Muons unveiled new details about a void in Egypt’s Great Pyramid

The corridor’s purpose is still unclear

The Great Pyramid of Giza against partly cloudy skies

Using subatomic particles called muons, scientists probed a hidden cavern in the Great Pyramid of Giza (shown).

sculpies/iStock/Getty Images Plus

A nebulous void in Egypt’s Great Pyramid of Giza has been unveiled thanks to strange subatomic particles called muons.

Scientists first identified the void in 2016 using muons, heavy relatives of electrons that can penetrate through solid materials. Thought to be a corridor-shaped hole, the void was located near a chevron-shaped structure visible on the pyramid’s north face. Further muon measurements revealed new details of the void’s size and shape, scientists from the ScanPyramids team report March 2 in Nature Communications.

An illustration of the empty space within the Great Pyramid, with the letters a-h indicating various locations as signified in the cpation below.
Scientists probed a void that lay just behind the north face of the Great Pyramid (illustrated). The void is located behind a chevron-shaped structure visible from the exterior (h). Possible locations of another void, discovered in 2017, are marked in red and green. Known chambers, such as the Queen’s Chamber (b), Grand Gallery (c) and King’s Chamber (d), are indicated.S. Procureur et al/Nature Communications 2023

The new muon measurements indicate that the void is a 9-meter-long corridor about 2 meters wide by 2 meters tall, close to the pyramid’s north face.
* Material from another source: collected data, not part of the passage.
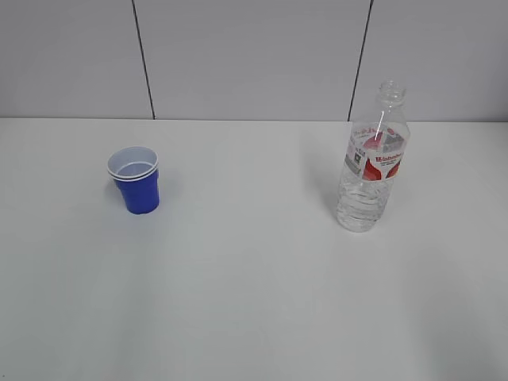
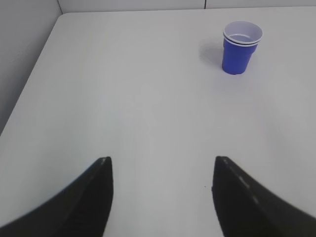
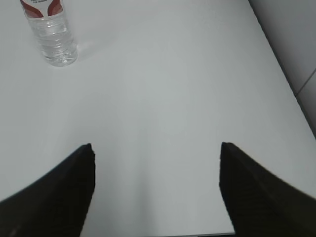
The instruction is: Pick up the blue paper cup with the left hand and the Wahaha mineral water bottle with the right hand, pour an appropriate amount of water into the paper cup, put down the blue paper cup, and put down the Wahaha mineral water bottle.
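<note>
cup (image 1: 136, 180) first: you have it upright toward the left edge of the bench (image 1: 254, 302), nearer the back edge than the front, standing alone. in the left wrist view it sits ahead and off to the right of the left gripper (image 2: 162, 170), well apart from it, so that arm has to travel forward and swing a little right before it can straddle the cup. the left gripper's jaws stand wide apart with nothing between them.

the bottle (image 1: 371, 163) stands upright toward the right edge, uncapped, its long axis vertical, well apart from the cup. from the right gripper (image 3: 157, 154) it lies ahead and to the left, near the top left corner of that view, and only its lower part shows there. the right gripper is likewise spread and empty.

each thing is on its own arm's side, so you need no crossing reach. neither arm shows in the exterior view. nothing has been lifted yet, so i'd judge the task is at its very start, and a side-on grasp below the label looks sensible.
</note>
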You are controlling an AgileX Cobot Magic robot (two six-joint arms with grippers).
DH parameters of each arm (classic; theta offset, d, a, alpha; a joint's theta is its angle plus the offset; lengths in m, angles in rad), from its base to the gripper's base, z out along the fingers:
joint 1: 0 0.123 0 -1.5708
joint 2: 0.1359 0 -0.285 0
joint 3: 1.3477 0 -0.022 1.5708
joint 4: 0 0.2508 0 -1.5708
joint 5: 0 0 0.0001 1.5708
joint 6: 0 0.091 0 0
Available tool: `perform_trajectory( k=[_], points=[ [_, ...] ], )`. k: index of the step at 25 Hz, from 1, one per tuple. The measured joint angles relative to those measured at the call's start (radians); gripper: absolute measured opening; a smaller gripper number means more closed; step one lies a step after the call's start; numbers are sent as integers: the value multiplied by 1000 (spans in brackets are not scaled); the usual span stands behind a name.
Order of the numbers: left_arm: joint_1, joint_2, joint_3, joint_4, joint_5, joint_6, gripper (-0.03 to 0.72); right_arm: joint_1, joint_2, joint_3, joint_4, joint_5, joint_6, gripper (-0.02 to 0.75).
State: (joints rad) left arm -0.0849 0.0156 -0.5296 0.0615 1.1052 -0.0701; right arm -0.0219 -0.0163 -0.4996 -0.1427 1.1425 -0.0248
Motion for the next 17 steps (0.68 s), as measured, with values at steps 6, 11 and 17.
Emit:
perform_trajectory(
  k=[6,11,17],
  points=[
    [0,0,0,0,0,0,480,0,0,0,0,0,0,589],
    [0,0,0,0,0,0,480,0,0,0,0,0,0,589],
    [0,0,0,0,0,0,480,0,0,0,0,0,0,588]
  ],
)
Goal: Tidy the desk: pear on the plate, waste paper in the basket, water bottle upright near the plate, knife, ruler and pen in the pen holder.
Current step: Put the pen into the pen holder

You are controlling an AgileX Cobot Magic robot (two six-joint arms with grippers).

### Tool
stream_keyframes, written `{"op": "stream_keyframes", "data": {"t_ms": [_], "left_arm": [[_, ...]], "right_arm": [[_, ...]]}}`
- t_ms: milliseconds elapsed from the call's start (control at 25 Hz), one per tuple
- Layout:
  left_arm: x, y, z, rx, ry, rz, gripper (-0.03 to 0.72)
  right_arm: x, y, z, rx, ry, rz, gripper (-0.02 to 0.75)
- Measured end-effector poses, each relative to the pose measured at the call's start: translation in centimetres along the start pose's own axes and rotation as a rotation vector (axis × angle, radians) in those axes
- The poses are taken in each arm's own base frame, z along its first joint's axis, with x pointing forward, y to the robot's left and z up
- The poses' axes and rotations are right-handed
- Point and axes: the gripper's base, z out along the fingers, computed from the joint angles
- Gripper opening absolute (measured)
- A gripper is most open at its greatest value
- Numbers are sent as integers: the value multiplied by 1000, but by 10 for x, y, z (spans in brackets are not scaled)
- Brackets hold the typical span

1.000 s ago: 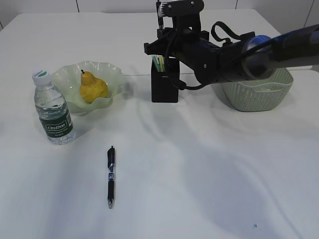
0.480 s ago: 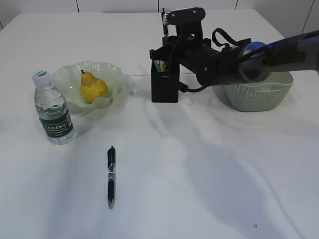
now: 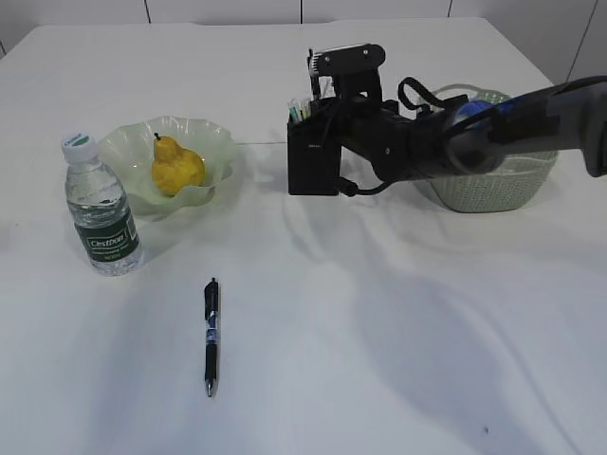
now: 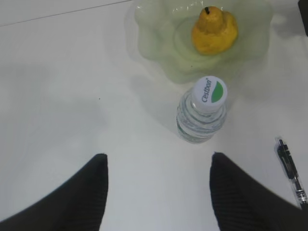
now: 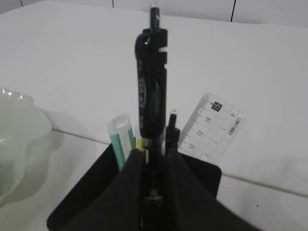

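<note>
Desk (image 3: 398,360) wide, white. Right gripper (image 5: 153,166) pinches black pen (image 5: 150,91) upright over pen holder (image 3: 313,169), far centre. Left gripper (image 4: 156,192) spread, empty, above water bottle (image 4: 202,118). Second pen (image 3: 211,336) near left: light, stiff, slippery; take mid-barrel.

This looks like a robot test lab staged as an office desk. A large plain white bench (image 3: 379,360) fills the whole view, with seams of white panels along its far edge. On it stand desk props: a black pen holder (image 3: 312,169) with stationery, a loose pen (image 3: 211,336), a water bottle (image 3: 101,207), a green basket (image 3: 493,180). A black robot arm (image 3: 455,137) reaches in from the right.
</note>
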Motion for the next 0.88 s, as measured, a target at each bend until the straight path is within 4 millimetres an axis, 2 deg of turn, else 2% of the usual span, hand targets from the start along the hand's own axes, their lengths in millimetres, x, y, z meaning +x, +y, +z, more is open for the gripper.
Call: {"op": "stream_keyframes", "data": {"t_ms": [880], "left_arm": [[-1,0,0,5,-14,-2,467]], "right_arm": [[4,0,1,-2,16,-7,83]]}}
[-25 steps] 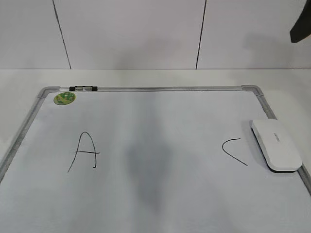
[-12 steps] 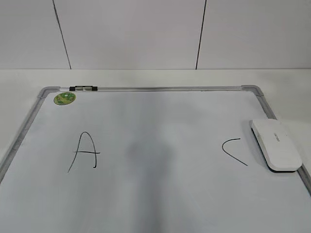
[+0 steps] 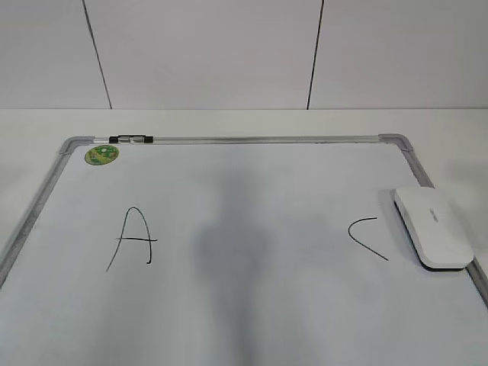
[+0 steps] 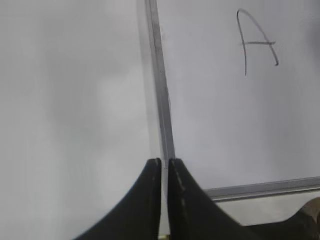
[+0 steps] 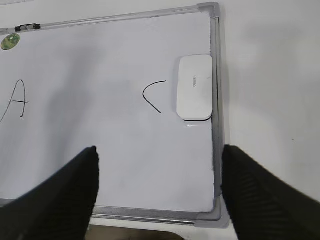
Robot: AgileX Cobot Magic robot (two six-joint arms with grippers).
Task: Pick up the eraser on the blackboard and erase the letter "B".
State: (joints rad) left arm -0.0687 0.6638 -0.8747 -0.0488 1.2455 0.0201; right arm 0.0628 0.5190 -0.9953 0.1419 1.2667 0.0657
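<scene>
The white eraser (image 3: 432, 227) lies on the blackboard (image 3: 252, 139), a white board with a silver frame, against its right edge; it also shows in the right wrist view (image 5: 194, 87). A black "A" (image 3: 133, 238) is at the left and an open "C" (image 3: 367, 237) sits just left of the eraser. No letter "B" shows anywhere; the board between "A" and "C" is bare. My right gripper (image 5: 159, 160) is open and empty, high above the board's near right corner. My left gripper (image 4: 164, 162) is shut and empty over the board's left frame (image 4: 162, 100).
A small green round sticker (image 3: 101, 154) and a black clip (image 3: 131, 139) sit at the board's far left corner. The white table (image 3: 450, 130) surrounds the board and a white panelled wall stands behind. Neither arm shows in the exterior view.
A dark part of the right arm at the upper right corner of the exterior view has moved out of sight. The eraser and the letters have not moved.
</scene>
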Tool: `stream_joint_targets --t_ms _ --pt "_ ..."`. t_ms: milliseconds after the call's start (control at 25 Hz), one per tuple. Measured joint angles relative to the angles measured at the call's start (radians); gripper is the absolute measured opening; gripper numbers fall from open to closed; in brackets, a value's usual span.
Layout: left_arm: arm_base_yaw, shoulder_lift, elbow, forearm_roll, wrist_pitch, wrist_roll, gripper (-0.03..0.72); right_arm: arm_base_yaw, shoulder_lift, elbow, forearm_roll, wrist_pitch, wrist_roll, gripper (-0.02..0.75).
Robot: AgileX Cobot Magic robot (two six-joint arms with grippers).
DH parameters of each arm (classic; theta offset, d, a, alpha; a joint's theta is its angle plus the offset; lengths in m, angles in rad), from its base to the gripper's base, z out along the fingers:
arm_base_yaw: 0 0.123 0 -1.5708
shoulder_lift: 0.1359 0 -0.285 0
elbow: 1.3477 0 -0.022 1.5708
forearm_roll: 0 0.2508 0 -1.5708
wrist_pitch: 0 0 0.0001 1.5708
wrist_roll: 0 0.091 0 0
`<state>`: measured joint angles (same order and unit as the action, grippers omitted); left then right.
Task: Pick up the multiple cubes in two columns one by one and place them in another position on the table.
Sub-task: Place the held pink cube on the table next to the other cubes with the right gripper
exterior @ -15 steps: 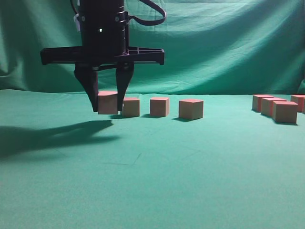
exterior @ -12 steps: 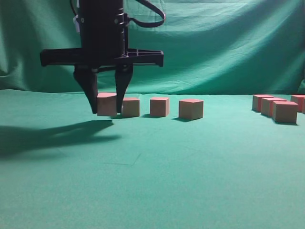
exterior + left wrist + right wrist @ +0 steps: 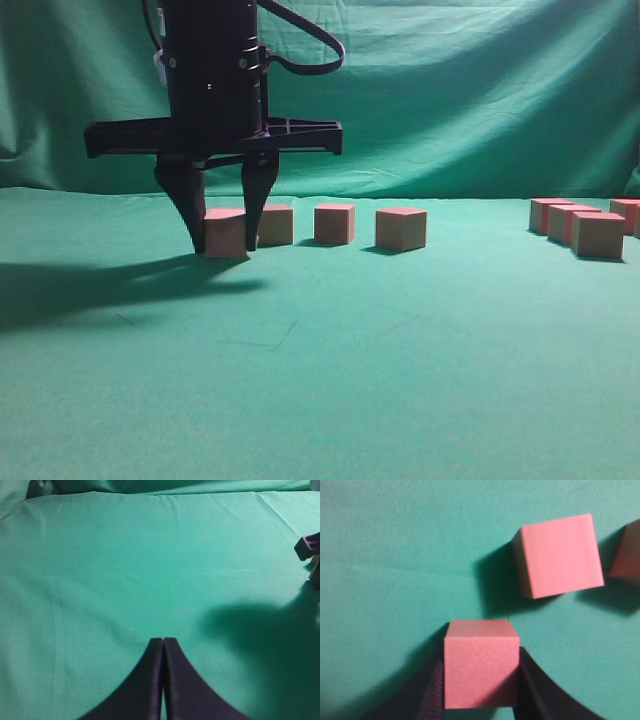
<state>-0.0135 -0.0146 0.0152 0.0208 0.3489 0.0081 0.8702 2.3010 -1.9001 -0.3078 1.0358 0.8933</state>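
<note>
My right gripper [image 3: 224, 245] has reached across to the left of the exterior view and is shut on one cube [image 3: 225, 233], a finger on each side. The cube's base is at the green table [image 3: 330, 350]. The right wrist view shows this cube [image 3: 480, 665] between the dark fingers [image 3: 536, 680], with a second cube [image 3: 560, 555] just beyond. Behind the held cube, three more cubes [image 3: 334, 223] stand in a row running right. My left gripper [image 3: 163, 641] is shut and empty over bare cloth, and it does not show in the exterior view.
Several more cubes [image 3: 598, 235] are bunched at the far right of the table. A further cube [image 3: 627, 552] shows at the right edge of the right wrist view. A dark part [image 3: 309, 547] pokes in at the right edge of the left wrist view. A green cloth backdrop [image 3: 480, 100] hangs behind.
My right gripper has come down with the cube, which was held a little above the cloth and now sits lower, at the table surface in front of the row.
</note>
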Motion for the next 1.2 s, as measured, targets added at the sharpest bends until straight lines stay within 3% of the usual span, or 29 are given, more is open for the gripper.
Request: stream_joint_targets --t_ms 160,480,680,840,1200 --pt "0.0 0.0 0.0 0.0 0.0 0.0 0.0 0.0 0.0 0.0 0.0 -0.002 0.002 0.256" --pt "0.0 0.0 0.0 0.0 0.0 0.0 0.0 0.0 0.006 0.0 0.002 -0.004 0.002 0.554" --pt "0.0 0.0 0.0 0.0 0.0 0.0 0.0 0.0 -0.018 0.0 0.01 0.014 -0.026 0.566" --pt "0.0 0.0 0.0 0.0 0.0 0.0 0.0 0.0 -0.092 -0.033 0.01 0.087 -0.158 0.566" --pt "0.0 0.0 0.0 0.0 0.0 0.0 0.0 0.0 -0.355 -0.072 -0.114 0.202 -0.364 0.566"
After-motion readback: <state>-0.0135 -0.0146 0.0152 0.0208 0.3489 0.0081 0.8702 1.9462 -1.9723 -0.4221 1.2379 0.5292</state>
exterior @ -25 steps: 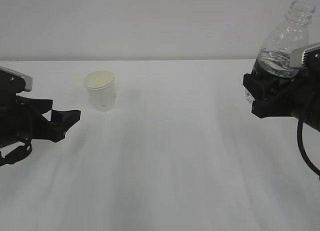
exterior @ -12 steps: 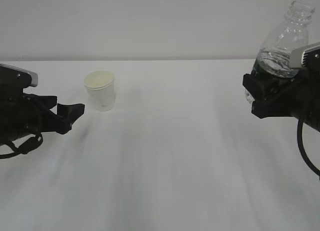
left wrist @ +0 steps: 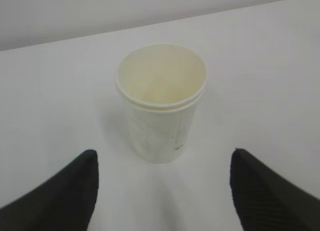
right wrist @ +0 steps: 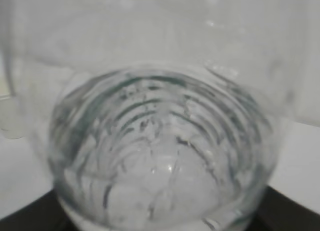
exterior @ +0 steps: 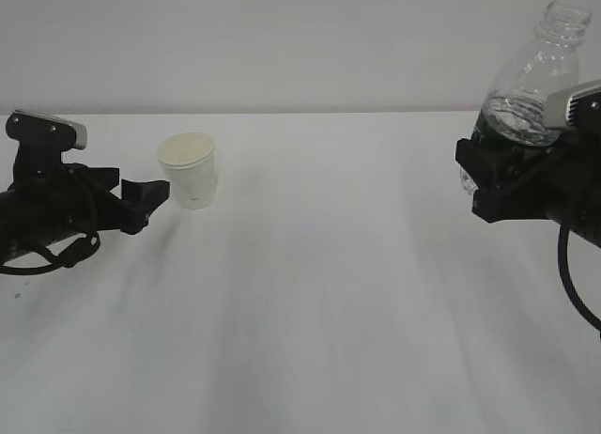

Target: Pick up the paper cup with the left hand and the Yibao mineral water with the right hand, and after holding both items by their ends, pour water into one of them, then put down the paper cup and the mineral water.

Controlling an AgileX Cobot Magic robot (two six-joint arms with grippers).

ScanPyramids researchers made additional measurements with ground-penetrating radar and ultrasonic testing, they reported March 2 in NDT & E International. The detailed measurements allowed the scientists to use an endoscope to take images inside the chamber, the team announced. The images reveal a corridor with a vaulted ceiling, presumably one that was hasn’t been seen by humans since the pyramid was built more than 4,500 years ago. The corridor’s purpose is still unclear.

A narrow, empty passage within the Great Pyramid
Using an endoscope, scientists peered inside the long-hidden chamber within the Great Pyramid.The ScanPyramids Mission

Muons are created when high-energy particles from space called cosmic rays crash into the Earth’s atmosphere. Muons are partially absorbed as they rain down onto structures such as the pyramids. Using detectors placed inside the pyramid, scientists from ScanPyramids zeroed in on regions where more muons made it through, indicating they’d traversed less material, which let them map out the location of the void.

Scientists also recently used muons to probe an ancient Chinese wall (SN: 1/30/23), a nuclear reactor and various volcanoes (SN: 4/22/22).